- EXERCISE DESCRIPTION
Would you repeat exactly the part of the listing below that runs from the line containing "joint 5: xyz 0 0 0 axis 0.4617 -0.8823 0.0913" down to the line containing "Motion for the", inclusive, and nothing else?

- DATA SECTION
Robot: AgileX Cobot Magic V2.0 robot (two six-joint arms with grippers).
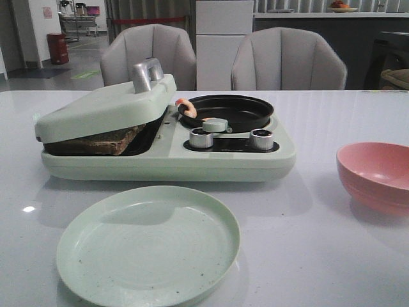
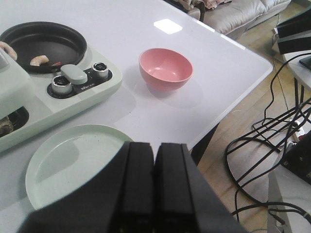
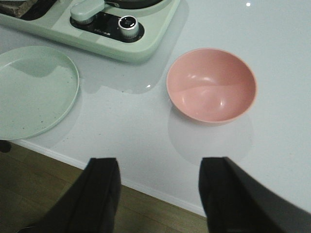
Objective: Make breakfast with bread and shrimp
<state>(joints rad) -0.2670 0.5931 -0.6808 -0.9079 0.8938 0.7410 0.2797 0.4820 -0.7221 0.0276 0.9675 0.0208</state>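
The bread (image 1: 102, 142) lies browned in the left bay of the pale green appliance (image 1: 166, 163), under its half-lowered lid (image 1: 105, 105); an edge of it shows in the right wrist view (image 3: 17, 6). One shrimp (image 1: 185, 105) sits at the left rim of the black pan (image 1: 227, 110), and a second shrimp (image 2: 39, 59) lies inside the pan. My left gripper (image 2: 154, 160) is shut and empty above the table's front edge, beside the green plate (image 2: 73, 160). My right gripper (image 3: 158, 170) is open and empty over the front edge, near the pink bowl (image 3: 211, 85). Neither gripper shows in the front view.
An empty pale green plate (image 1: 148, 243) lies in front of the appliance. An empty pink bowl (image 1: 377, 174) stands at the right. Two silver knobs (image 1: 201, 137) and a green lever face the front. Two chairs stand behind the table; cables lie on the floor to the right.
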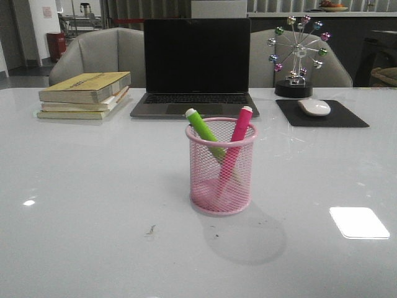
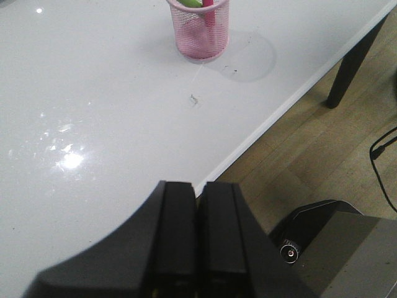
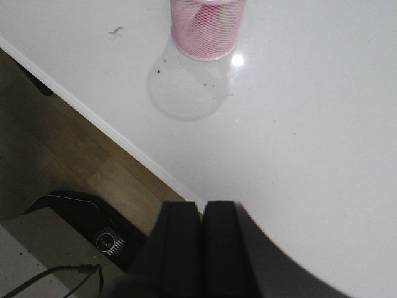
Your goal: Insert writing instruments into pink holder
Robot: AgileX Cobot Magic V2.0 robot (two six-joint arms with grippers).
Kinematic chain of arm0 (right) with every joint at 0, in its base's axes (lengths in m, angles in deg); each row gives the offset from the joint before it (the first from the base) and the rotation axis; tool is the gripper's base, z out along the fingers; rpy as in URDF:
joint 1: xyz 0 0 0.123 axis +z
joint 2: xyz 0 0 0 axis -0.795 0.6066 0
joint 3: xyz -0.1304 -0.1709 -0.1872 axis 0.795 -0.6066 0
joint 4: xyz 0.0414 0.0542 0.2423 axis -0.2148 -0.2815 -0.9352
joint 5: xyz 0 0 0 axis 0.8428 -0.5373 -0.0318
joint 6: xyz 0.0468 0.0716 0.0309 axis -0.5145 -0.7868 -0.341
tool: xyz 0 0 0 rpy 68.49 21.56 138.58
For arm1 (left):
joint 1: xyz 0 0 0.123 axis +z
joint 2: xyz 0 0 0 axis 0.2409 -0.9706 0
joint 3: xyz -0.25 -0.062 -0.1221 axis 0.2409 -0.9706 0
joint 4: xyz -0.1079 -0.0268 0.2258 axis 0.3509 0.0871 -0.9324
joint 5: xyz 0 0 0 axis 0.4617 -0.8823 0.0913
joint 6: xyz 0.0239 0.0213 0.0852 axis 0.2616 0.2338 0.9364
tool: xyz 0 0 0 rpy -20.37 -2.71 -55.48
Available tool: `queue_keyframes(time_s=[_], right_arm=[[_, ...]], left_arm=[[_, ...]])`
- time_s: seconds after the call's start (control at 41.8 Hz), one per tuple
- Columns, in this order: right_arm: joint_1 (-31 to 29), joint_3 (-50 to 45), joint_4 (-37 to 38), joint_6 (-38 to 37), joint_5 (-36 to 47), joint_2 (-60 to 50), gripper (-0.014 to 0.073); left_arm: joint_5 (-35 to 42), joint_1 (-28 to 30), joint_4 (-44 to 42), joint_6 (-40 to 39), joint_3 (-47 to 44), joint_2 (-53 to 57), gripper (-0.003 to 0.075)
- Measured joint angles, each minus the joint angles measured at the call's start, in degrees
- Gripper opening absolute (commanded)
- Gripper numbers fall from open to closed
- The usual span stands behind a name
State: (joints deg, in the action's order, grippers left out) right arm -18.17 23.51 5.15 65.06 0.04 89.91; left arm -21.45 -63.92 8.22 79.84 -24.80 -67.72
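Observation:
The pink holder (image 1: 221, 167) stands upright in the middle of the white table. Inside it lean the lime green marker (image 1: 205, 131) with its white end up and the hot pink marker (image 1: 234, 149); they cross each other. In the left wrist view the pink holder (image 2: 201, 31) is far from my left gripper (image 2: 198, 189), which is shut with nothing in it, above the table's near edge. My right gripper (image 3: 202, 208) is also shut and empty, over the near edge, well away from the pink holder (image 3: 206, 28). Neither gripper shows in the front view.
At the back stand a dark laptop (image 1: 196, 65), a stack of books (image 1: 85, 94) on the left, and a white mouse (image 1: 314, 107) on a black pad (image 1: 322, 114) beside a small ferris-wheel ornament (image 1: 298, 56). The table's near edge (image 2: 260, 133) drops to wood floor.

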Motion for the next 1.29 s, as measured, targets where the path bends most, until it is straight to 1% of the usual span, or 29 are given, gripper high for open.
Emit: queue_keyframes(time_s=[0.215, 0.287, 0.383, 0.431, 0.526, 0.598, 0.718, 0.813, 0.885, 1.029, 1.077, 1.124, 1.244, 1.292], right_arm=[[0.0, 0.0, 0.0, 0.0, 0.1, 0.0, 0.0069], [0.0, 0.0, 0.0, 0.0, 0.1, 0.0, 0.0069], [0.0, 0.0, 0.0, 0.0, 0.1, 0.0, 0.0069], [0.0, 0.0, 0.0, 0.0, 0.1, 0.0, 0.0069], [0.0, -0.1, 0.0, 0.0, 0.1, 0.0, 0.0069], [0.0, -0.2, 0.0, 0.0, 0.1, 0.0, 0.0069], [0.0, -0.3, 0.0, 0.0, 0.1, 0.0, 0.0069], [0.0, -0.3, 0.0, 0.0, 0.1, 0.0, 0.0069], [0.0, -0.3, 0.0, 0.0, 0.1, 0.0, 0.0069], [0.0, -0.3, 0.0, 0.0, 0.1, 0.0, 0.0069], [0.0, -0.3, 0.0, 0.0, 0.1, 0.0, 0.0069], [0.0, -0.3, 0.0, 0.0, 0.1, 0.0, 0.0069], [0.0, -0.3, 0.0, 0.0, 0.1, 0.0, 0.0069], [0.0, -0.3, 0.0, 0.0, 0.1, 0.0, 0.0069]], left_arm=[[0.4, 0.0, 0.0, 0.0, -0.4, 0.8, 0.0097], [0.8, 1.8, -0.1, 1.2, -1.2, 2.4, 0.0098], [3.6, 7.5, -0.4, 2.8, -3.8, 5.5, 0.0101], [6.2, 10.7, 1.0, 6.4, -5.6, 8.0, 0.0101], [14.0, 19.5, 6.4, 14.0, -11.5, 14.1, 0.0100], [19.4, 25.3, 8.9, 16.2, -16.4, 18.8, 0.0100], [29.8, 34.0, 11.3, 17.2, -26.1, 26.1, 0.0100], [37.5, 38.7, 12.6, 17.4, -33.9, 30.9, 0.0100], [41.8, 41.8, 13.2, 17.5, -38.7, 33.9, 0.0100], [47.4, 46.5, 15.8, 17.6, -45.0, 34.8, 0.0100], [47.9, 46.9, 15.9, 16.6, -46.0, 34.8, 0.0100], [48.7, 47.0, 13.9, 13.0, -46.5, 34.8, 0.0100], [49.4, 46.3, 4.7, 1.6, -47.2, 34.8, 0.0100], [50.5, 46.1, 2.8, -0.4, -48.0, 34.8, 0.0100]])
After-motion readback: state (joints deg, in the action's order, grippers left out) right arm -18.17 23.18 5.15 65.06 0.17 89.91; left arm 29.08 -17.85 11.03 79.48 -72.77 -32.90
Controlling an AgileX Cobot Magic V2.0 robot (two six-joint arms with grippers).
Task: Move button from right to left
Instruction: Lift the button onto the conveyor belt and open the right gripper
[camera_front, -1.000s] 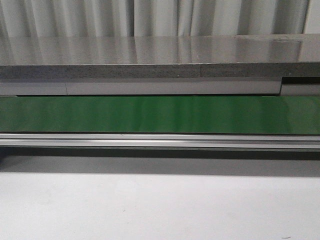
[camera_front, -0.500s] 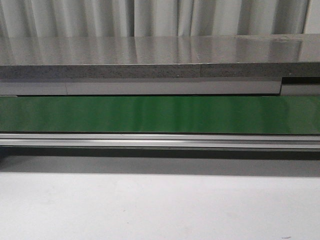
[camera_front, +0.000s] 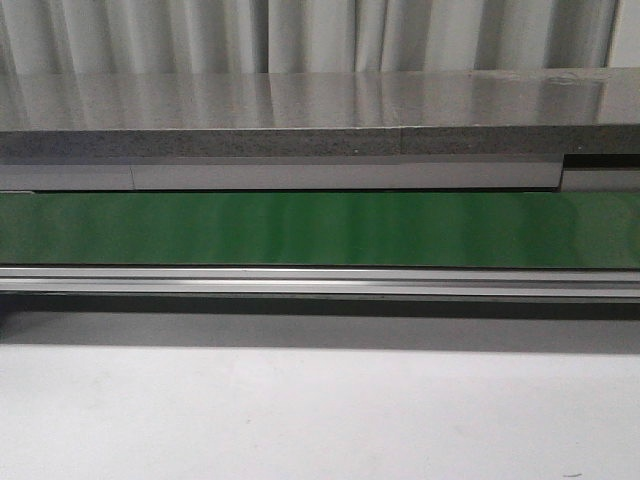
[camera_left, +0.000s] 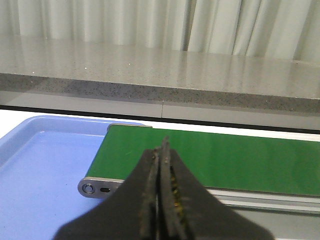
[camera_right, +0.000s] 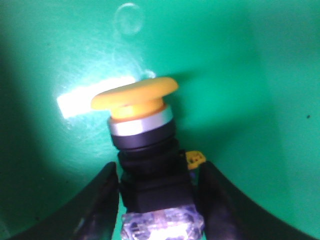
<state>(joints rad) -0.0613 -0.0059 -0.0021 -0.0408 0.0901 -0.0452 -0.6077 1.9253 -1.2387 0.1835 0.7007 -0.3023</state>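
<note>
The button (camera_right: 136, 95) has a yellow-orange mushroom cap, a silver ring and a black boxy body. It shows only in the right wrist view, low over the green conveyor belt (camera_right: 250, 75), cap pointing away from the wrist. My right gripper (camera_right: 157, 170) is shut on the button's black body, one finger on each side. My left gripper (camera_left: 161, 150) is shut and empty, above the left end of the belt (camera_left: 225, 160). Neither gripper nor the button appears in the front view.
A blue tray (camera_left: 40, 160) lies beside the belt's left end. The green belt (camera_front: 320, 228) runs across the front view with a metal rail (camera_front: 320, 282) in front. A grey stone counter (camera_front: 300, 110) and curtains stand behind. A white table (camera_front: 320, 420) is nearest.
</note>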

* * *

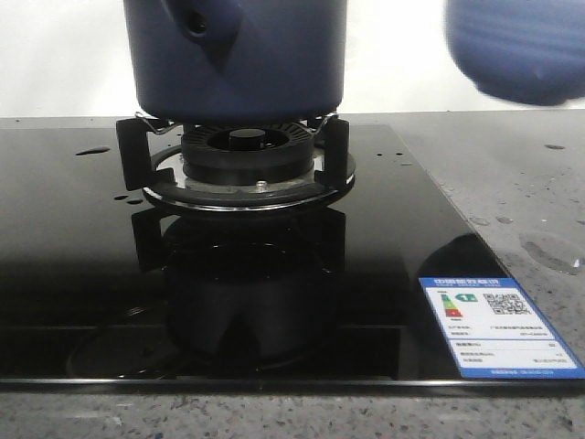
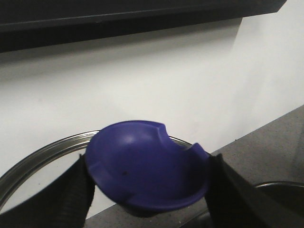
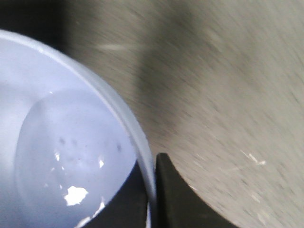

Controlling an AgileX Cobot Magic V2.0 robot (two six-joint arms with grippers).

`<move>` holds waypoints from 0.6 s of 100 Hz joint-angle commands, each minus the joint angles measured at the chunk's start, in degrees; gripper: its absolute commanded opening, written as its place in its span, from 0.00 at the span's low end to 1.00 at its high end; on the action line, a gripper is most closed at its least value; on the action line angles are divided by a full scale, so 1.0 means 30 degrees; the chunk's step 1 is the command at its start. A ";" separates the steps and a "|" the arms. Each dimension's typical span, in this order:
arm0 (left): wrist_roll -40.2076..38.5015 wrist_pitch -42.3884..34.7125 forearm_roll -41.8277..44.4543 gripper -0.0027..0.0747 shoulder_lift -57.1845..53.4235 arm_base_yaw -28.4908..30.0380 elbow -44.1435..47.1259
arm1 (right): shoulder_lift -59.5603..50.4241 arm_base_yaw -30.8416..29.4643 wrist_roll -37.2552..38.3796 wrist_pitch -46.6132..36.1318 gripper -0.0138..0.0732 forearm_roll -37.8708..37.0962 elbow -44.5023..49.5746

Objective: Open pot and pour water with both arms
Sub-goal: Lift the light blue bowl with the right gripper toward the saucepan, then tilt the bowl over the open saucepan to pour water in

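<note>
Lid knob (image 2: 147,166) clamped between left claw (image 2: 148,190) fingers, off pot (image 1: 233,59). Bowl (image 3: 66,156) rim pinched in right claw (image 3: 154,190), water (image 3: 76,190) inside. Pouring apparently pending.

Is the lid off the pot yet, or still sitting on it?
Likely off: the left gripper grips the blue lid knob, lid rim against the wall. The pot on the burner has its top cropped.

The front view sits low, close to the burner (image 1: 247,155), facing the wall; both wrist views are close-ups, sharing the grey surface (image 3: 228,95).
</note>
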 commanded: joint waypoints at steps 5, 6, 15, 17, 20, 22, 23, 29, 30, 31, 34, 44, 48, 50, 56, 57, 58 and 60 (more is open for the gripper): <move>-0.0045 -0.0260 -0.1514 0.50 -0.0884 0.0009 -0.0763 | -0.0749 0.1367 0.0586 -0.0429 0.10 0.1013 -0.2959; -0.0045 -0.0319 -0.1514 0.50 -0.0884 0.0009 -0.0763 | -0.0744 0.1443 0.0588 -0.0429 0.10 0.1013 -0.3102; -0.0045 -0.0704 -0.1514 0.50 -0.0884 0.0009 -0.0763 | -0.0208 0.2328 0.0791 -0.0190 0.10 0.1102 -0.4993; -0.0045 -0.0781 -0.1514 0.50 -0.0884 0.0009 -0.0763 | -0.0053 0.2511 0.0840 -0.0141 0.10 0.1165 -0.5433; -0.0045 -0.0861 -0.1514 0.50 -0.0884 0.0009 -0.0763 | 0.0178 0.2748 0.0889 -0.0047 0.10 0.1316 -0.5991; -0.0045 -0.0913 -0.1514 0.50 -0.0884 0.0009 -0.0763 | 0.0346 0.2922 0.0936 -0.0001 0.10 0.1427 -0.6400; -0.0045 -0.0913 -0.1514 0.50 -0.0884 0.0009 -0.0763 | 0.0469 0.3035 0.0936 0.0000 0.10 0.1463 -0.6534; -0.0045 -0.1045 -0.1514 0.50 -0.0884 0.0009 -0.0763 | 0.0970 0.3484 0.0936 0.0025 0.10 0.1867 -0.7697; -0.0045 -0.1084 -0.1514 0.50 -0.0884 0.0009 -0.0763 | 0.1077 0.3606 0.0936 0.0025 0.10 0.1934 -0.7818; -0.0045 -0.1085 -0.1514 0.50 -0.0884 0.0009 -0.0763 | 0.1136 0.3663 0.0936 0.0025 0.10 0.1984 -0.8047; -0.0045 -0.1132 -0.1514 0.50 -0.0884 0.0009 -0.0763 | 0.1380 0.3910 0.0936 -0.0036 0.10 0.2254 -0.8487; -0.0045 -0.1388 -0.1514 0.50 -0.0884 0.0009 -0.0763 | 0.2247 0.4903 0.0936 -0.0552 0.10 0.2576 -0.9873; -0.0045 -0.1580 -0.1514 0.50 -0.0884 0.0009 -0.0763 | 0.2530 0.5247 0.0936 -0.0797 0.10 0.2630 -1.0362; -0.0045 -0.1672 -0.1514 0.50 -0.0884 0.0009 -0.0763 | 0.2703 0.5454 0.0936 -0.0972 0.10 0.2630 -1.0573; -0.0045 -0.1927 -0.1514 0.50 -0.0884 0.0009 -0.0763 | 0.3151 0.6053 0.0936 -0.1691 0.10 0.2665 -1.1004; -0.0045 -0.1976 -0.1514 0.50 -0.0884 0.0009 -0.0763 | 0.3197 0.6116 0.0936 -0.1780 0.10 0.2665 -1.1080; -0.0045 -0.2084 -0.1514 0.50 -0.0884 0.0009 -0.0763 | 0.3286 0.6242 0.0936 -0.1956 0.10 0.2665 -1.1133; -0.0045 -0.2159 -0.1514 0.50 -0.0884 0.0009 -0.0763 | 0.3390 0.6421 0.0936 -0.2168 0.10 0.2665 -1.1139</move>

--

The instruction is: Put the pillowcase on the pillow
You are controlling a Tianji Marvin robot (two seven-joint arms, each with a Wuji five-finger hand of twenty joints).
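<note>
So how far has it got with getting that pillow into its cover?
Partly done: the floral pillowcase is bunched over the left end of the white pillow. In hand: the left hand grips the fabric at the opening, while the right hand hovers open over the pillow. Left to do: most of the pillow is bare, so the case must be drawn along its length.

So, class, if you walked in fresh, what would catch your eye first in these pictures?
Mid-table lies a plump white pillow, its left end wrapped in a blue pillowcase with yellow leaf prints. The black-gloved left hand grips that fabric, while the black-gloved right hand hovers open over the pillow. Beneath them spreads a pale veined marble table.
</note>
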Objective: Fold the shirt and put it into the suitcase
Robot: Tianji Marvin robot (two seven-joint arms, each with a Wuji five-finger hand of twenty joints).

- WRITTEN ANSWER
joint 5: xyz 0 0 0 axis 0.4617 -0.8823 0.0913
joint 6: xyz 0.0239 0.0213 0.0852 axis 0.2616 0.2338 0.9364
tool: xyz 0 0 0 rpy -20.37 -2.71 -55.48
Available tool: `queue_keyframes(time_s=[_], right_arm=[[_, ...]], left_arm=[[_, ...]])`
- time_s: seconds after the call's start (control at 41.8 Hz), one per tuple
- Columns, in this order: right_arm: joint_1 (-31 to 29), joint_3 (-50 to 45), joint_4 (-37 to 38), joint_6 (-38 to 37), joint_5 (-36 to 47), joint_2 (-60 to 50), gripper (-0.014 to 0.073); left_arm: joint_5 (-35 to 42), joint_1 (-28 to 30), joint_4 (-44 to 42), joint_6 (-40 to 39), joint_3 (-47 to 44), joint_2 (-53 to 57), gripper (-0.003 to 0.075)
- Measured joint angles, each minus the joint angles measured at the call's start, in degrees
- Gripper opening absolute (commanded)
- Gripper numbers fall from open to closed
- The usual span stands behind a name
State: (joints deg, in the action's order, grippers left out) right arm -18.17 23.51 5.15 65.06 0.04 89.91; left arm -21.45 -63.92 8.22 79.84 -24.80 -67.72
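Observation:
The pink holder (image 1: 221, 167) stands upright in the middle of the white table. Inside it lean the lime green marker (image 1: 205, 131) with its white end up and the hot pink marker (image 1: 234, 149); they cross each other. In the left wrist view the pink holder (image 2: 201, 31) is far from my left gripper (image 2: 198, 189), which is shut with nothing in it, above the table's near edge. My right gripper (image 3: 202, 208) is also shut and empty, over the near edge, well away from the pink holder (image 3: 206, 28). Neither gripper shows in the front view.
At the back stand a dark laptop (image 1: 196, 65), a stack of books (image 1: 85, 94) on the left, and a white mouse (image 1: 314, 107) on a black pad (image 1: 322, 114) beside a small ferris-wheel ornament (image 1: 298, 56). The table's near edge (image 2: 260, 133) drops to wood floor.
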
Motion for the next 1.29 s, as measured, targets where the path bends most, until it is straight to 1% of the usual span, or 29 are given, gripper high for open.

This is the complete answer to the exercise.